The stakes couldn’t be clearer. Even if a deepfake or synthetic audio clip is later proven false, the initial shock probably caused real damage. Students and parents may feel unsafe or uninformed. Faculty may worry about leadership’s readiness. Alumni and donors may quietly back away. Disinformation often doesn’t invent problems out of thin air—it shines a harsh light on existing tensions and past shortcomings.

Hindsight has 20/20 Vision

We can learn from real-world failures. One cautionary tale is Lancaster Country Day School in Pennsylvania. In late 2023, the school was tipped off to AI-generated nude images of female students. However, their internal investigation appeared to go nowhere—it wasn’t clear whether the school involved law enforcement or state authorities at the time of the incident. Several months later after images were repeatedly shared among students, parents discovered the images circulating online -- prompting a police investigation that revealed more than 60 victims, many of whom were minors. Leadership resigned, classes were canceled, and students walked out in protest. The harm wasn’t just in the crime itself but in how the school mishandled it months later: slow, silent, confusing, and dismissive when the community most needed clarity and care. In the end, two of the school’s students were formally charged in juvenile court with creating and disturbing the images.

That kind of crisis teaches a hard lesson: speed and transparency protect credibility. Misinformation and disinformation are rewarded by algorithms and spread faster online than ever. Even a few hours of silence can let rumors harden into generally accepted truths, and even poorly created deepfakes still have the power to seriously harm reputations.

Remember: you don’t have to have all the answers immediately. This is where bridge statements are so valuable: a clear early acknowledgment that you’re aware of the issue, that you’re investigating, and that you’ll keep people informed, e.g., “We don’t have all the facts yet, but here’s what we’re doing to gather information and respond.”

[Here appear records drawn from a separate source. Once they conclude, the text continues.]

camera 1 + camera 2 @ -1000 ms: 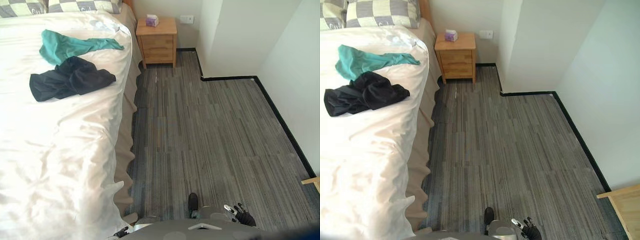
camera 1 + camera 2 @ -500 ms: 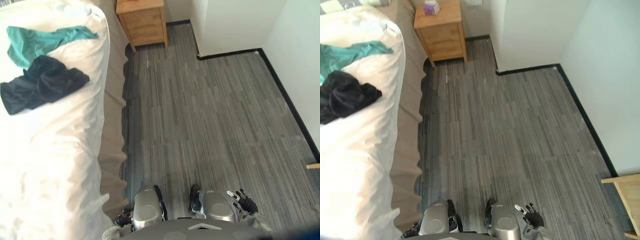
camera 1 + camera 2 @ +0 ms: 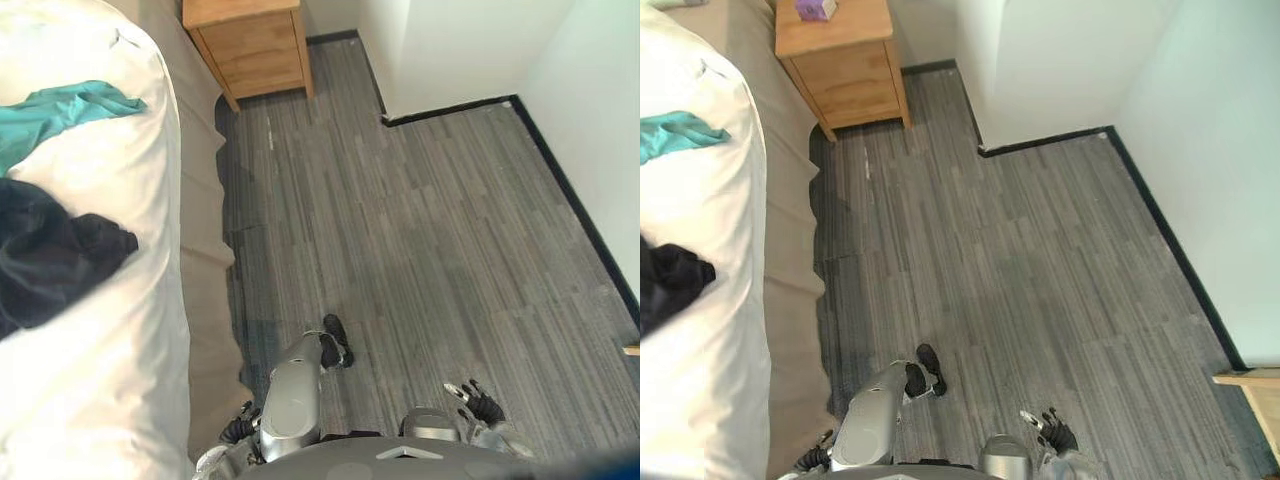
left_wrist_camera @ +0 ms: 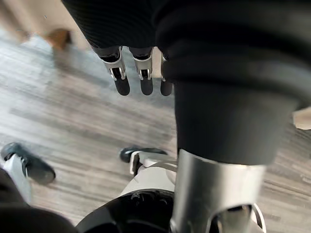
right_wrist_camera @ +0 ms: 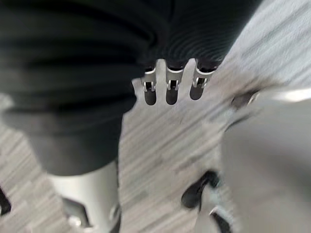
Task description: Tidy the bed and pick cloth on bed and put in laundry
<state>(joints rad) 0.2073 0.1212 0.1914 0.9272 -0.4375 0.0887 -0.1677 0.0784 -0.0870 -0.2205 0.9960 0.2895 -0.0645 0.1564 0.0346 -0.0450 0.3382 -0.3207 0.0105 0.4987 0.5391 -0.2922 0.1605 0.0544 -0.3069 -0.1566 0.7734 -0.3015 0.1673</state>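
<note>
A teal cloth lies on the white bed near its far end. Just nearer, a dark navy cloth is bunched on the duvet, partly cut off by the view's left edge. My left hand hangs low by the beige bed skirt, well short of both cloths. In the left wrist view its fingers are relaxed over the floor and hold nothing. My right hand hangs over the floor at the lower right, and its fingers are likewise relaxed and empty.
A wooden nightstand stands past the bed's head end, with a small purple box on top. A white wall corner with black skirting juts in at the back right. A wooden furniture edge shows at the lower right. Grey striped floor lies between.
The camera has moved: bed, cloths and nightstand have slid left and look nearer. The cloths lie as before on the duvet. Both hands stay low and empty.
</note>
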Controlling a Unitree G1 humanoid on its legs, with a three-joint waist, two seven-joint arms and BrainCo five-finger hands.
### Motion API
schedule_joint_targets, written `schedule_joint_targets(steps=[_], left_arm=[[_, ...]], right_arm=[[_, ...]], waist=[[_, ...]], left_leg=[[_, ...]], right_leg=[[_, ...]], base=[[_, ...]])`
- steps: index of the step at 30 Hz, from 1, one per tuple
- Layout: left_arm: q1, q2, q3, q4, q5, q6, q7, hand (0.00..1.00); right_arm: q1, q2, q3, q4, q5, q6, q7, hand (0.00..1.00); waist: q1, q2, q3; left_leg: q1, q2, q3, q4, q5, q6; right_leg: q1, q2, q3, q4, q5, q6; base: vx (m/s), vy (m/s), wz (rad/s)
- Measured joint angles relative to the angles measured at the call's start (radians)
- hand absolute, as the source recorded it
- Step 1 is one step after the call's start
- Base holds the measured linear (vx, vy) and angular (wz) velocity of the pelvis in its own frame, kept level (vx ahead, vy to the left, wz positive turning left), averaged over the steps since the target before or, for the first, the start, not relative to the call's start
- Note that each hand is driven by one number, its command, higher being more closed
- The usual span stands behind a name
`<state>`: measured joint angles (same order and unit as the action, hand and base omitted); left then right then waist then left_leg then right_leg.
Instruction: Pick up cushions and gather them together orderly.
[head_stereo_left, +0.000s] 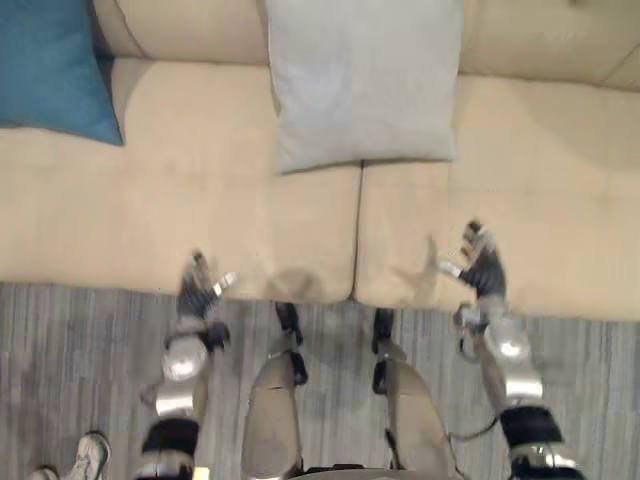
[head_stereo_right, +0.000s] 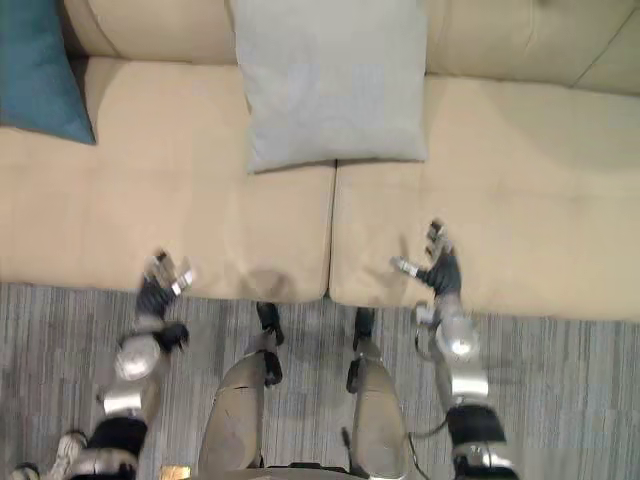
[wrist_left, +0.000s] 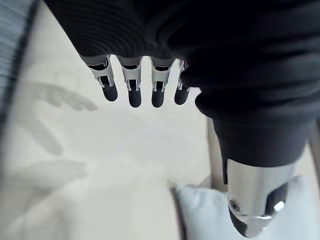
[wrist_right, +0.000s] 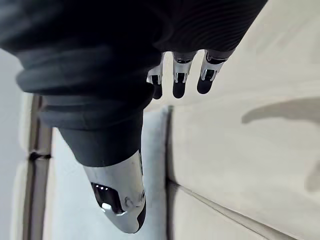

Such statements show leadership without overpromising. They buy time, steady the community, and help the school control the narrative while hopefully blocking speculation and disinformation from taking root.

Preparation is Essential

Your school likely has a crisis plan in place. Has it been updated to include scenarios for digital deception and disinformation? Are there draft templates ready for common scenarios—fake videos of staff, doctored voicemails targeting students, deepfakes of students created by students from another school, even manipulated images or advertisements representing your brand? You’ll never use the templates word for word, but in a crisis, they give you a helpful head start and help ensure consistent, thoughtful messaging.

Another important consideration: not every stakeholder group needs the same message. Parents want reassurance and next steps. Students need empathy and safety-focused language. Faculty want to feel supported. Alumni and donors will expect transparency and evidence of strong leadership. Media will look for clear facts and credible sources. Each channel requires its own tone and level of detail, whether that’s a short social post or a formal press release.

Social media monitoring is crucial during these moments. It’s not just about tracking keywords or hashtags tied to your school’s name. It’s about spotting spikes in emotion or misinformation early so you can correct the record before rumors spread unchecked. And when you do engage online, not every comment deserves a reply. Ignore jabs by provocateurs. But genuine questions or concerns deserve clear, respectful answers that demonstrate authority and care.

Finally, when the crisis passes, the work isn’t over. Schools should review their response, identify gaps, update policies, and run tabletop exercises to strengthen their readiness. This isn’t about assigning blame. It’s about being even better prepared next time.

In the end, responding well to AI-generated disinformation is not about achieving perfection. It’s about showing your community that, even in the face of uncertainty, your leadership remains in control, transparent, and focused on what matters most: the safety and well-being of students, and the preservation of the trust that holds your school community together.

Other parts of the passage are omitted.